Source data -

______

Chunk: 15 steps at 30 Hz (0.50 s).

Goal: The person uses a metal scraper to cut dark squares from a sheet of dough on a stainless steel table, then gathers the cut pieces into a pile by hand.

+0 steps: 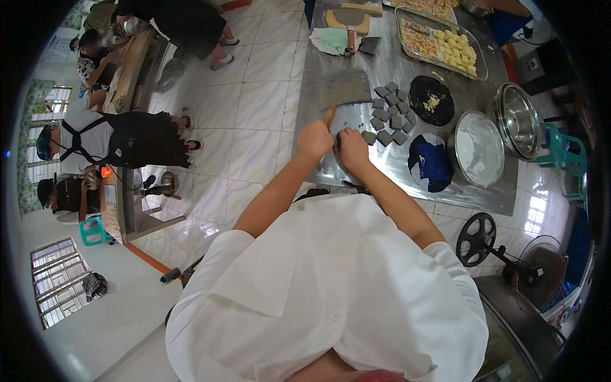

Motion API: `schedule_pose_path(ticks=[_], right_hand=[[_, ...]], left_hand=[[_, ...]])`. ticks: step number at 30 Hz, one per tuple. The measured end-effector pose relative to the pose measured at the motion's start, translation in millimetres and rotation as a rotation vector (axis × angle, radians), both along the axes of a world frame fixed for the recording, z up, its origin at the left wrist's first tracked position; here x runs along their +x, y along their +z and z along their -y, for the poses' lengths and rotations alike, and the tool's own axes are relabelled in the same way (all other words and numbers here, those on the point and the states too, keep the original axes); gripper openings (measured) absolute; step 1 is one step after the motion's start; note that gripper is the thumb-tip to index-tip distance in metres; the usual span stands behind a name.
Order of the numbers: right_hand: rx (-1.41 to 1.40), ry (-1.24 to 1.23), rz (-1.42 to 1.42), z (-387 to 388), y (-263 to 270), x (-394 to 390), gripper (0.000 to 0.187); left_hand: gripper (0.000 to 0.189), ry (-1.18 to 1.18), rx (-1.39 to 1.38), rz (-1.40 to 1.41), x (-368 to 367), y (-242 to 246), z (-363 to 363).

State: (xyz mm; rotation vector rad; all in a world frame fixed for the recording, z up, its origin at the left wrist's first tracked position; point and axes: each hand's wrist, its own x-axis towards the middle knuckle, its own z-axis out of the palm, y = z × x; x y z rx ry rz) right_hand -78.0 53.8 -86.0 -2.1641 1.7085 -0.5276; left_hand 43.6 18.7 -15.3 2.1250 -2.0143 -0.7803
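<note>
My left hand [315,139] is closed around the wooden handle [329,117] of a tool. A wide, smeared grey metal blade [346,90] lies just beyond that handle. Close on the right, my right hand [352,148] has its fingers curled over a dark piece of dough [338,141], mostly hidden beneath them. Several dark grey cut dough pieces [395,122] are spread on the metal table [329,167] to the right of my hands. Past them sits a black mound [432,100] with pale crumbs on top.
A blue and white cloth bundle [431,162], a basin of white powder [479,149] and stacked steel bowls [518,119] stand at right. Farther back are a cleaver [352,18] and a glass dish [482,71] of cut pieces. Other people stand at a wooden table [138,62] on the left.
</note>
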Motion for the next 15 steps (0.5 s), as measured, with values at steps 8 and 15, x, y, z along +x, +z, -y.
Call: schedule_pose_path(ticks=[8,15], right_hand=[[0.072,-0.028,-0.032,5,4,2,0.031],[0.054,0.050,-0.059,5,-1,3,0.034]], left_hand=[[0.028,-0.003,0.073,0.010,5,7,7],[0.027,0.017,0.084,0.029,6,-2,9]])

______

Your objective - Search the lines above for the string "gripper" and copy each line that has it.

Solution to this exercise -
Motion API: `schedule_pose_path(ticks=[_], right_hand=[[_, ...]], left_hand=[[_, ...]])`. ticks: step number at 30 Hz, one per tuple. The measured end-effector pose relative to the pose measured at the motion's start, translation in millimetres and rotation as a rotation vector (axis × angle, radians), both along the axes of a world frame fixed for the recording, z up, its origin at the left wrist's first tracked position; here x runs along their +x, y along their +z and z along their -y, for the poses' lengths and rotations alike, and the tool's own axes are relabelled in the same way (all other words and numbers here, those on the point and the states too, keep the original axes); gripper openings (measured) absolute; step 1 is one step after the motion's start; note that gripper is the thumb-tip to index-tip distance in metres; the usual span stands behind a name.
Order of the numbers: right_hand: rx (-1.41 to 1.40), ry (-1.24 to 1.23), rz (-1.42 to 1.42), z (-387 to 388), y (-263 to 270), x (-394 to 390), gripper (0.000 to 0.187); left_hand: gripper (0.000 to 0.189), ry (-1.18 to 1.18), rx (-1.39 to 1.38), rz (-1.40 to 1.41), x (-368 to 367), y (-242 to 246), z (-363 to 363).

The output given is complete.